REVIEW: Mykki Blanco transcends on ‘Broken Hearts & Beauty Sleep’
Broken Hearts and Beauty Sleep, the newest album by Mykki Blanco, deserves a spotlight to be shining directly on it. Undercutting vocal traditions and mixing pop, rap and R&B styles, it’s only the artist’s (they/their) second LP (a” mini-album” at that) and first since their self-titled debut nearly five years ago.
Broken Hearts and Beauty Sleep
Mykki Blanco
Transgressive, June 11
7/10
These nine songs clock in under 30 minutes in all, but the brief runtime is packed full of collaborations and relevant lyrics to keep your attention. Rapping and distorted production helps Mykki Blanco blend elements of pop and rap, pure elegance and garish flamboyance, with stories about a long relationship that came to an end a few years ago, though the feelings are clearly still burning. Everything mixes to make Broken Hearts and Beauty Sleep a record that feels undeniably free from tradition and is outright self-empowering.
“Free Ride” finds Mykki Blanco wishing for a love that’s more than someone catcalling at them or a last-minute hook-up. Over a snappy pop beat, chanting and almost dream-like “ooh’s” and “ahh’s,” they come in rapping about the misperceptions of those beyond the gender binary. “It take a real kingpin to try and cuff the queen/ It take a real bad chick to try and thug with me/ Why it always a bum that’s in love with me,” they sing. The music video features Mykki Blanco baptizing their child and dancing around a barbecue, emphasizing how authentic love and acceptance are more important than following traditions or looking a certain way.
There’s a collaboration with Blood Orange on “It’s Not My Choice.” Dev Hynes’ vocal assistance and production chops make it one of the best on the album. Opening with vocalizing and pianos, Blood Orange comes in hushed over the mid-tempo beat. It’s blended with Mykki Blanco’s rapping, and jazzy brass, making it feel both retro yet entirely modern.

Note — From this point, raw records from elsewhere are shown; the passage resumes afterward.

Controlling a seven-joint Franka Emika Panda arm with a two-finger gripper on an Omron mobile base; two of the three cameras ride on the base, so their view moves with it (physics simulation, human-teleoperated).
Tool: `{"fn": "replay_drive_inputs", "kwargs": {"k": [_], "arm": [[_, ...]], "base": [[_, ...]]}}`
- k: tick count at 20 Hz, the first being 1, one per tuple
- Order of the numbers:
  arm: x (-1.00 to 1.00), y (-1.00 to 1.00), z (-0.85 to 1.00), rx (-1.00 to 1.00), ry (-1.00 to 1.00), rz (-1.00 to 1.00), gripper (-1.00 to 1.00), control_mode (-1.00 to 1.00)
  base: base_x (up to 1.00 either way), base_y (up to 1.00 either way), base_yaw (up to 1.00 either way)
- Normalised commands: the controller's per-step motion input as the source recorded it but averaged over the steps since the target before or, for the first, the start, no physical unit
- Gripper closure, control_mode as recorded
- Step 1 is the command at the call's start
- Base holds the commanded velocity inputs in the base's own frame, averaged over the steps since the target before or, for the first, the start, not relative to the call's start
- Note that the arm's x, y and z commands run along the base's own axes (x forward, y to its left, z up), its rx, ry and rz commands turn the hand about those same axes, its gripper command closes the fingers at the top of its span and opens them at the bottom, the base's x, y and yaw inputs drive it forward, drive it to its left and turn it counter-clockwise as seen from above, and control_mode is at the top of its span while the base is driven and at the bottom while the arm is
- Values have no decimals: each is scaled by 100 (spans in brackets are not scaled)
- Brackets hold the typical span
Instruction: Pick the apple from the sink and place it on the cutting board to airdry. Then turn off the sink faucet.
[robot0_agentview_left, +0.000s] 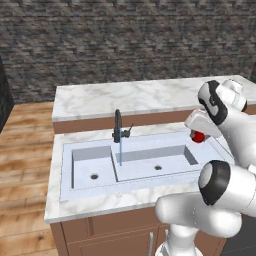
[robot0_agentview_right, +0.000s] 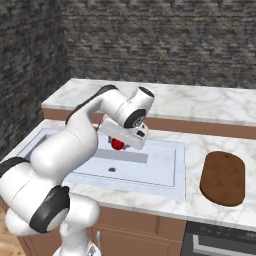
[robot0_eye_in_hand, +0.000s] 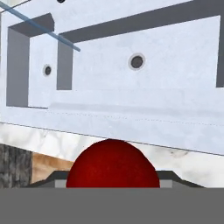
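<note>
My gripper (robot0_agentview_left: 199, 134) is shut on the apple (robot0_agentview_left: 198, 136), a glossy red ball held in the air over the right end of the sink (robot0_agentview_left: 150, 153). From the right base view, the apple (robot0_agentview_right: 117, 144) hangs under the white hand, above the wide bowl of the sink (robot0_agentview_right: 160, 165). In the hand view the apple (robot0_eye_in_hand: 113, 164) sits between the dark fingertips (robot0_eye_in_hand: 57, 179), with both bowls and their drains beyond. The black faucet (robot0_agentview_left: 118, 127) stands behind the sink and a thin blue stream of water (robot0_agentview_left: 120, 152) runs from it. The dark reddish cutting board (robot0_agentview_right: 223, 177) lies on the counter right of the sink.
A raised marble ledge (robot0_agentview_left: 135, 95) runs behind the sink counter, with a dark stone wall beyond. My own arm's white links (robot0_agentview_right: 65, 150) cross over the sink's left part. A dark appliance front (robot0_agentview_right: 220, 242) sits below the counter by the board.
</note>
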Motion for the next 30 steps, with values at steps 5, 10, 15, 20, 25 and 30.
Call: {"fn": "replay_drive_inputs", "kwargs": {"k": [5,10,15,20,25,30], "arm": [[-59,48,6,-6,-12,0,100,-100],[-38,21,28,-14,-6,0,100,-100],[-47,-14,48,-21,-13,0,100,-100],[-50,-41,52,-15,-9,0,100,-100],[-36,-45,35,-6,-2,-2,100,-100],[-5,-45,7,2,1,-13,100,-100]], "base": [[0,0,0],[0,0,0],[0,0,0],[0,0,0],[0,0,0],[0,0,0]]}}
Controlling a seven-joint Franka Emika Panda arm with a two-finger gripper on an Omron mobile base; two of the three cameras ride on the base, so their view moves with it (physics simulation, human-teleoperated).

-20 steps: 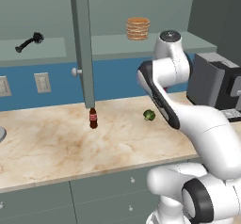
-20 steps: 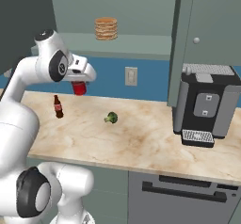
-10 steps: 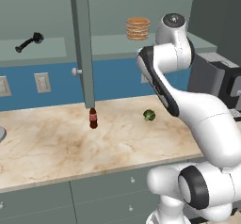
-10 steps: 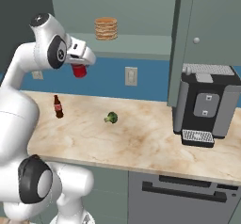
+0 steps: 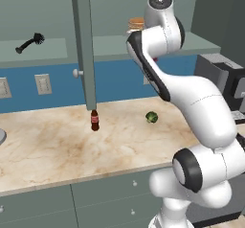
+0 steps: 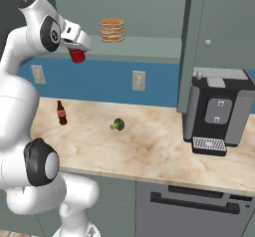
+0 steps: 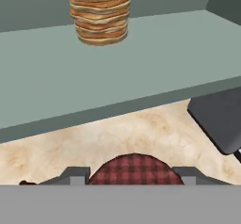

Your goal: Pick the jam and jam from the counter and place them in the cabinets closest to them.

“F*ck Your Choices” is just under 90 seconds and features fast rapping about a breakup over tinny beats as they call out their ex, who did everything from taking their SIM card to using up their soy milk when they had friends over for smoothies. It’s one of the album’s campier tracks and ends with “that’s some bullshhhhhh,” leading directly into the single “Love Me.” The latter is a much mellower song, featuring Chicagoan singer Jamila Woods and Jay Cue, Mykki Blanco’s brother. With a slower, R&B-influenced beat, it features distorted vocals and forgets any traditional structure with verses situated next to one another and a repeating chorus during most of the second half the track. “Baby, what you do to me/ I just can’t describe,” they sing.

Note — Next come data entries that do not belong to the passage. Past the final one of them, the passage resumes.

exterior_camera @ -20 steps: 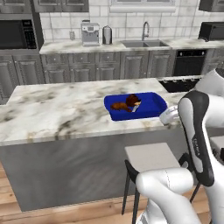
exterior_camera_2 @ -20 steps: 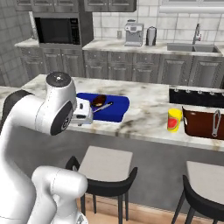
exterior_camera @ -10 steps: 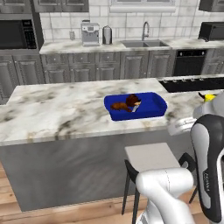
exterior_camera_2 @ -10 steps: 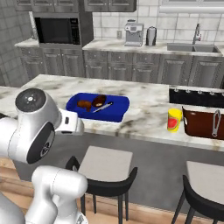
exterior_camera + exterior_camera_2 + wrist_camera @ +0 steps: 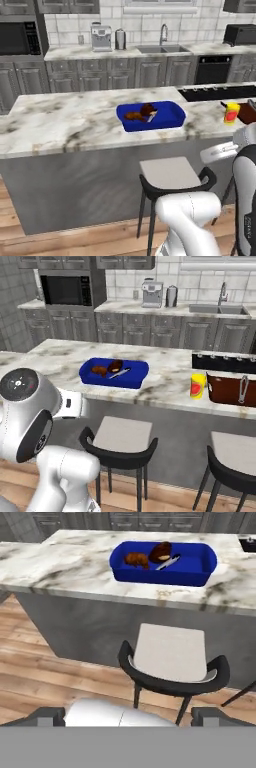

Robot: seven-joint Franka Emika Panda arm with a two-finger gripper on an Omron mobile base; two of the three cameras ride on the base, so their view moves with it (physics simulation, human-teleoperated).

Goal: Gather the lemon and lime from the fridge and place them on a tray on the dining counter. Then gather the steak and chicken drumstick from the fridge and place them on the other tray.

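So you've pulled the arm back from the dining counter (image 5: 65,125) — a second ago its wrist hung at the front edge beside the blue tray (image 5: 172,120), and now it is folded low, well clear of the counter, with the stool (image 5: 172,657) below the hand. The gripper (image 5: 127,716) stands wide open and holds nothing. The blue tray sits on the counter close to its front edge, unmoved, and in it lie two brown pieces, the steak (image 5: 161,552) and the chicken drumstick (image 5: 136,560), next to a metal utensil (image 5: 167,563). That reads as the meat step finished. Toward the counter's right end you have the red-brown tray (image 5: 227,390) with a yellow cup (image 5: 197,386) just beside it; whether the lemon and lime lie in that tray I cannot tell from here. The views themselves have hardly shifted.
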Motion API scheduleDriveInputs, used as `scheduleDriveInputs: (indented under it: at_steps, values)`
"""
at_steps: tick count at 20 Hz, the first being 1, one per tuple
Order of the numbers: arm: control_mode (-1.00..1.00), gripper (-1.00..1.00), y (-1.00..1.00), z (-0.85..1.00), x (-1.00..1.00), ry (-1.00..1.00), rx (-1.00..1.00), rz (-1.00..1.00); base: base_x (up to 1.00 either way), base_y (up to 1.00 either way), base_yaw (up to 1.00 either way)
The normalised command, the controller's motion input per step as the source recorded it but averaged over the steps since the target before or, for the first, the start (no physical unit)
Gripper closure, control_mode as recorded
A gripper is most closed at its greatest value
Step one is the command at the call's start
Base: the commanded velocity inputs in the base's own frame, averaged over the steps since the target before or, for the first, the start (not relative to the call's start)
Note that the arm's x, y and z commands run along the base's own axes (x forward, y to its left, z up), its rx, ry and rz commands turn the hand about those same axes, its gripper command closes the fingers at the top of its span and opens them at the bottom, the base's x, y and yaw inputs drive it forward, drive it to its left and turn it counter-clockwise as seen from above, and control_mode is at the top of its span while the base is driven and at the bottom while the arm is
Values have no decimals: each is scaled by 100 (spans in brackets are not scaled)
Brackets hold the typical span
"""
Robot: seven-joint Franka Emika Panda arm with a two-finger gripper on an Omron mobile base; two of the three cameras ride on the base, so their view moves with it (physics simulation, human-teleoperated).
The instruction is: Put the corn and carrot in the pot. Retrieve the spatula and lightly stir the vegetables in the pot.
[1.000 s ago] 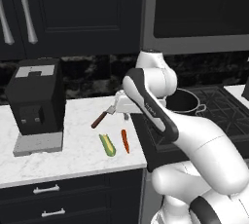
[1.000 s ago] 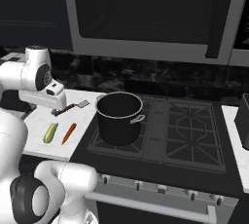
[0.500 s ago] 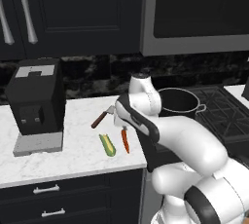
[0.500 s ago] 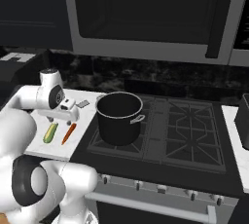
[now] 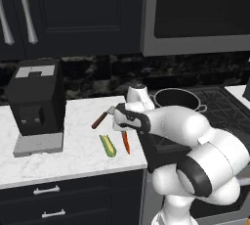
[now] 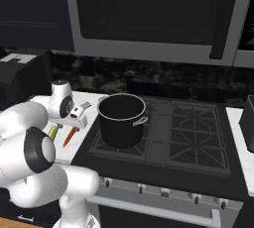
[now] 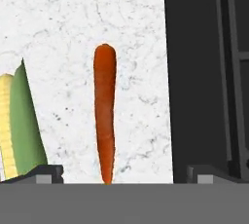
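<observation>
Two dark fingertips of our gripper (image 7: 119,172) stand wide apart at the bottom of the hand view, one at each side, with nothing between them but the carrot's (image 7: 105,113) thin end below. We hang the gripper (image 5: 122,120) over the carrot (image 5: 126,142), which lies flat on the white marble counter (image 5: 73,150) close to its right edge, where the dark stove (image 7: 204,72) begins. In the hand view the carrot runs straight up the middle, blunt end far from us and point toward us, not touched by either finger.

Just beside it, toward the counter's middle, lies the corn (image 5: 108,145), yellow kernels with green husk along its side (image 7: 17,123); the two are near each other but apart. From the right base view we see the corn (image 6: 52,132) and carrot (image 6: 70,136) peeking out under our hand (image 6: 76,116).

Farther back on the counter rests the spatula (image 5: 101,118), its reddish-brown handle slanting toward the front and its blade behind our wrist.

On the stove's near left burner stands the pot (image 6: 121,120), upright, dark and open, well apart from the vegetables.

At the counter's left end sits a black coffee machine (image 5: 36,104).
</observation>
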Motion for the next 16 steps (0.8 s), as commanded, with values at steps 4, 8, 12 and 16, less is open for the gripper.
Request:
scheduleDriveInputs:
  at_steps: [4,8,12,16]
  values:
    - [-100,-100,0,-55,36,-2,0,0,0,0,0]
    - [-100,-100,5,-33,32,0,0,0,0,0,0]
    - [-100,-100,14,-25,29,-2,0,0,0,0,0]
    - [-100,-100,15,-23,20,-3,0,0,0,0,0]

On “Patriarchy Ain’t the End of Me,” Mykki Blanco wonders, “What’s a girl gotta do to get some cash” before realizing that patriarchy is indeed irrelevant, and calls for those before them to bend the knee. And on “Summer Fling,” a snappy no-nonsense collaboration with Kari Faux. Faux and Mykki Blanco penned the track together, one of only two tracks not written by Mykki Blanco along, and the duo’s vocals work well together. “Summer Fling” references the ever-iconic, “Respect” by Aretha Franklin, whose lyrics can be inserted into any political discussion situations; and questions whether J. Cole should really be considered a rap savior. “It’s the summertime, the block is hot/ You can’t cuff me ‘cause I don’t fuck with no cops,” Faux sings nonchalantly throughout the chorus.

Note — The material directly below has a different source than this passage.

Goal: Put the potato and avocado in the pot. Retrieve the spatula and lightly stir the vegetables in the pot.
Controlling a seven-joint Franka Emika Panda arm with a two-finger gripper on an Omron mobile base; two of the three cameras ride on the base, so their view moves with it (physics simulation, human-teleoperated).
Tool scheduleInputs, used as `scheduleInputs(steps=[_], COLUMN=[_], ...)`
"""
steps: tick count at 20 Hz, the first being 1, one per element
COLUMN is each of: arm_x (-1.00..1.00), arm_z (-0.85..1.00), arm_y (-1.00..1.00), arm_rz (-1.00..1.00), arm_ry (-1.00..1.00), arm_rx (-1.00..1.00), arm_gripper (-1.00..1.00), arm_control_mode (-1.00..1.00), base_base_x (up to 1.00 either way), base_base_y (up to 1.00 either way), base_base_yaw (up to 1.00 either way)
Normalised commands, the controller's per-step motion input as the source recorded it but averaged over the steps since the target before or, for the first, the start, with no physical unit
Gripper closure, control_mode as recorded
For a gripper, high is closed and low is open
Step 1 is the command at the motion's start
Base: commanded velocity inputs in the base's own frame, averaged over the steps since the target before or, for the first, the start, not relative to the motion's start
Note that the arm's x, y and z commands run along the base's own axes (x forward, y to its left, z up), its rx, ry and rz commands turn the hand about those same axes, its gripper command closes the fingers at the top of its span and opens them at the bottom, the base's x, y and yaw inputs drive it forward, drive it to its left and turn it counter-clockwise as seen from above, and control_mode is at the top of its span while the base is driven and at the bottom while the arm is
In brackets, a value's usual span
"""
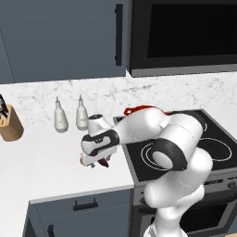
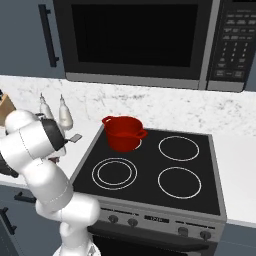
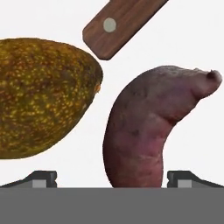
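Gripper (image 3: 112, 179), jaws spread wide and empty, poised low over the white counter (image 1: 46, 157) at frame centre-left. Step in hand, by judgement: the first pickup. One avocado (image 3: 148, 127), the maroon curved piece, lies at lower centre between the fingertips (image 3: 43, 178); one potato (image 3: 43, 96), ochre and speckled, at left; one spatula (image 3: 118, 26), handle end at top. One red pot (image 2: 123, 132) waits on the stove's rear-left ring. Next: descend and close on the avocado.

No readable text anywhere. Microwave keypad (image 2: 234, 50) markings too blurred to make out. Bottles (image 1: 60, 116) unlabelled.
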Motion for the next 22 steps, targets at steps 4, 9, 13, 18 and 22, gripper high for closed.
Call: scheduleInputs(steps=[4,9,13,18,22], arm_x=[0.01,0.06,0.02,0.0,-0.29], arm_z=[-0.29,-0.26,-0.18,-0.15,0.0], arm_y=[0.0,0.0,-0.01,-0.01,-0.21], arm_rz=[0.0,0.01,0.01,0.01,0.0], arm_ry=[0.0,0.0,0.0,-0.01,-0.06], arm_rx=[0.0,0.0,0.0,0.0,0.0], arm_gripper=[-1.0,-1.0,1.0,1.0,1.0], arm_control_mode=[-1.0,-1.0,-1.0,-1.0,-1.0], base_base_x=[0.0,0.0,0.0,0.0,0.0], base_base_y=[0.0,0.0,0.0,0.0,0.0], base_base_yaw=[0.0,0.0,0.0,0.0,0.0])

“That’s Folks” concludes the album with a frank look at how people will try and cut you down when they’re feeling bad or build you up when it’s good for them. Written and performed with New Orleans rapper Big Freedia, the song doesn’t feel self-pitying, and more like the two are simply shrugging haters off. Mykki Blanco knows they’re here to make music and entertain, and there’s no use in waiting around for others to accept or love their way of doing it.